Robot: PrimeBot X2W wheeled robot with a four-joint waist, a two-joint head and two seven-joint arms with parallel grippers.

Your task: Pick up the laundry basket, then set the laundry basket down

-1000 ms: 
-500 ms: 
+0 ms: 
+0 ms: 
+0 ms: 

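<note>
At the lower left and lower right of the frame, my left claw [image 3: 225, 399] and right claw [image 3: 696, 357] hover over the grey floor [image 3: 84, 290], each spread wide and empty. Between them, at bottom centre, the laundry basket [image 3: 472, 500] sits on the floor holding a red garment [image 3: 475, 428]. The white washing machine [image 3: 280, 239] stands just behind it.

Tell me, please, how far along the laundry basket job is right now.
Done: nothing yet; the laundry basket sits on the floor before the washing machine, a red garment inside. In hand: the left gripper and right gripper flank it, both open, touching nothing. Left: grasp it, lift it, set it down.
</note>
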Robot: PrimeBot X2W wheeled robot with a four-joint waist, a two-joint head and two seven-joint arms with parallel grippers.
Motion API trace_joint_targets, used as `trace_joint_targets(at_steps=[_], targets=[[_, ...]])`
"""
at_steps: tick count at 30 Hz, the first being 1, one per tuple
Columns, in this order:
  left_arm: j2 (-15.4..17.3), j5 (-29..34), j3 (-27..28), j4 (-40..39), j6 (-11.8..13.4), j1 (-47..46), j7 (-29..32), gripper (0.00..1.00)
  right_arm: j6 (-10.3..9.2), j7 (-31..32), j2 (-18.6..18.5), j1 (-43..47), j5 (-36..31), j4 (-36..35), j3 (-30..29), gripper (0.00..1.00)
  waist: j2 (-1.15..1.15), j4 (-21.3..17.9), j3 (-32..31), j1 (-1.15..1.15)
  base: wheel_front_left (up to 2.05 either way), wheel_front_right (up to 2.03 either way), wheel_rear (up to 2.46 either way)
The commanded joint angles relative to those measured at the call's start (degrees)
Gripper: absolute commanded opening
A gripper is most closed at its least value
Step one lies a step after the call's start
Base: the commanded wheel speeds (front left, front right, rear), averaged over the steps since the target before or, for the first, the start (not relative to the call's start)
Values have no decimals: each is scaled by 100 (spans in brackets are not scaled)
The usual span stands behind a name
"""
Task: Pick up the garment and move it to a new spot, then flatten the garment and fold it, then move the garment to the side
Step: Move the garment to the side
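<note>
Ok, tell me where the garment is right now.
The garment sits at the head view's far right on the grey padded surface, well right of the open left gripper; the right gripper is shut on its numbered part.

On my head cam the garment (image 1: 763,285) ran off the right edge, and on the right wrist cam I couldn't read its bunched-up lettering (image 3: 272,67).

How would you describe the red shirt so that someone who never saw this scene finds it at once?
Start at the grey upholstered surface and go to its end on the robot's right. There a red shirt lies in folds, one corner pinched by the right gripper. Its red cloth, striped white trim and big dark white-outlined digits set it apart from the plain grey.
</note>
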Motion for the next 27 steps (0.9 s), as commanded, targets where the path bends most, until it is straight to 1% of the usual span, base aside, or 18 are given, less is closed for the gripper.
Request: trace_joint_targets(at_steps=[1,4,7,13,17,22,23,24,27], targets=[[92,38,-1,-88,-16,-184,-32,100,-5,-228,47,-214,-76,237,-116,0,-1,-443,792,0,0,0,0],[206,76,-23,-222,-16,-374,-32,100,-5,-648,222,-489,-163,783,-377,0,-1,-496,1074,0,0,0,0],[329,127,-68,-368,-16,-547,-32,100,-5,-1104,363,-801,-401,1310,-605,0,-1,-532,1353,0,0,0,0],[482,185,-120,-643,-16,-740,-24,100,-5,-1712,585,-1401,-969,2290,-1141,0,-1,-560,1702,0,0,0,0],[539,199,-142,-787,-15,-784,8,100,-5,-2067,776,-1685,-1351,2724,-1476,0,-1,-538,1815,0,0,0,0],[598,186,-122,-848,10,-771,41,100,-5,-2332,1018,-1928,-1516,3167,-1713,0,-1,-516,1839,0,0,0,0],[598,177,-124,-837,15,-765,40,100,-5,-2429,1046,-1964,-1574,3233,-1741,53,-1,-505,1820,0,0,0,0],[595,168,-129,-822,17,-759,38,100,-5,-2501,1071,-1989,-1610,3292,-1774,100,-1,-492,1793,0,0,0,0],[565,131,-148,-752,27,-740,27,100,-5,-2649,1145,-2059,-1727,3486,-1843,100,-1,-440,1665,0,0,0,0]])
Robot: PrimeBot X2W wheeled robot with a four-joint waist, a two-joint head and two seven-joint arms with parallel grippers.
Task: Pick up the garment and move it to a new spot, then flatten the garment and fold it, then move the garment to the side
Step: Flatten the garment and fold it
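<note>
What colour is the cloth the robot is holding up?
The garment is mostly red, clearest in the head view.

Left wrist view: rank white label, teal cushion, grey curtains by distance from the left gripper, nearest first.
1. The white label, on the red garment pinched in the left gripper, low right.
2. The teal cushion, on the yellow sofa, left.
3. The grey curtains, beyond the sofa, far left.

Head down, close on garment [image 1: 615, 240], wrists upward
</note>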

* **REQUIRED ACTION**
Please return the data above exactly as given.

* **OUTPUT OF THE TASK**
Robot: PrimeBot X2W wheeled robot with a four-joint waist, a two-joint head and two seven-joint arms with parallel grippers.

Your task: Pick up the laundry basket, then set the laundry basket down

-1000 ms: 
-500 ms: 
+0 ms: 
+0 ms: 
+0 ms: 

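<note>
At the lower left and lower right of the frame, my left claw [image 3: 225, 399] and right claw [image 3: 696, 357] hover over the grey floor [image 3: 84, 290], each spread wide and empty. Between them, at bottom centre, the laundry basket [image 3: 472, 500] sits on the floor holding a red garment [image 3: 475, 428]. The white washing machine [image 3: 280, 239] stands just behind it.

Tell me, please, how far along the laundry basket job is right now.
Done: nothing yet; the laundry basket sits on the floor before the washing machine, a red garment inside. In hand: the left gripper and right gripper flank it, both open, touching nothing. Left: grasp it, lift it, set it down.
</note>
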Robot: PrimeBot X2W wheeled robot with a four-joint waist, a two-joint head and two seven-joint arms with parallel grippers.
Motion API trace_joint_targets, used as `trace_joint_targets(at_steps=[_], targets=[[_, ...]])`
"""
at_steps: tick count at 30 Hz, the first being 1, one per tuple
Columns, in this order:
  left_arm: j2 (-15.4..17.3), j5 (-29..34), j3 (-27..28), j4 (-40..39), j6 (-11.8..13.4), j1 (-47..46), j7 (-29..32), gripper (0.00..1.00)
  right_arm: j6 (-10.3..9.2), j7 (-31..32), j2 (-18.6..18.5), j1 (-43..47), j5 (-36..31), j4 (-36..35), j3 (-30..29), gripper (0.00..1.00)
  waist: j2 (-1.15..1.15), j4 (-21.3..17.9), j3 (-32..31), j1 (-1.15..1.15)
  base: wheel_front_left (up to 2.05 either way), wheel_front_right (up to 2.03 either way), wheel_rear (up to 2.46 either way)
The commanded joint angles relative to those measured at the call's start (degrees)
Gripper: absolute commanded opening
A gripper is most closed at its least value
Step one lies a step after the call's start
Base: the commanded wheel speeds (front left, front right, rear), averaged over the steps since the target before or, for the first, the start (not relative to the call's start)
Values have no decimals: each is scaled by 100 (spans in brackets are not scaled)
The usual span stands behind a name
"""
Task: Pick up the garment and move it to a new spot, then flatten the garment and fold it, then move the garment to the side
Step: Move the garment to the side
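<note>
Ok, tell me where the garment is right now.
The garment sits at the head view's far right on the grey padded surface, well right of the open left gripper; the right gripper is shut on its numbered part.

On my head cam the garment (image 1: 763,285) ran off the right edge, and on the right wrist cam I couldn't read its bunched-up lettering (image 3: 272,67).

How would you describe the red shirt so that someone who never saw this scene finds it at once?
Start at the grey upholstered surface and go to its end on the robot's right. There a red shirt lies in folds, one corner pinched by the right gripper. Its red cloth, striped white trim and big dark white-outlined digits set it apart from the plain grey.
</note>
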Motion for the next 27 steps (0.9 s), as commanded, targets where the path bends most, until it is straight to 1% of the usual span, base aside, or 18 are given, less is closed for the gripper.
Request: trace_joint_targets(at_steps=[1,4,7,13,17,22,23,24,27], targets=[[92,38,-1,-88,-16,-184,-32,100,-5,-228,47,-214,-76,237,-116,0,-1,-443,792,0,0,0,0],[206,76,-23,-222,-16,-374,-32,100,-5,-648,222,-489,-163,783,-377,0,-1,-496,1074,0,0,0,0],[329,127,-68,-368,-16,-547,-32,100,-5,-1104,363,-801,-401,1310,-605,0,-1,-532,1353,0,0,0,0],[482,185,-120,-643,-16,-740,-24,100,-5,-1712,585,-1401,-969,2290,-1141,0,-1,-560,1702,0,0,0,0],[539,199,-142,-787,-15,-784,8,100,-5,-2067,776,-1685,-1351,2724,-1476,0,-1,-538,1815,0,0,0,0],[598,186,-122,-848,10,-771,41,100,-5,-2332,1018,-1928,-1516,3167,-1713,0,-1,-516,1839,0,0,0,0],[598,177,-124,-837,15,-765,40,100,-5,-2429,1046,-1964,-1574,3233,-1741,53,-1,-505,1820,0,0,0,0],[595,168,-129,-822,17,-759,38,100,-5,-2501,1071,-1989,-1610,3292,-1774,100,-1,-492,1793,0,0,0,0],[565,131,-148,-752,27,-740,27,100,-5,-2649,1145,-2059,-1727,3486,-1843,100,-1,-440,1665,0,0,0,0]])
Robot: PrimeBot X2W wheeled robot with a four-joint waist, a two-joint head and two seven-joint arms with parallel grippers.
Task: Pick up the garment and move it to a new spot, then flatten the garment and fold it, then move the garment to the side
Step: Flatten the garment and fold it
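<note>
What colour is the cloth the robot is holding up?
The garment is mostly red, clearest in the head view.

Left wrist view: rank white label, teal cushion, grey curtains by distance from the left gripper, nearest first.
1. The white label, on the red garment pinched in the left gripper, low right.
2. The teal cushion, on the yellow sofa, left.
3. The grey curtains, beyond the sofa, far left.

Head down, close on garment [image 1: 615, 240], wrists upward
</note>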

Nothing remains to be written for this exercise.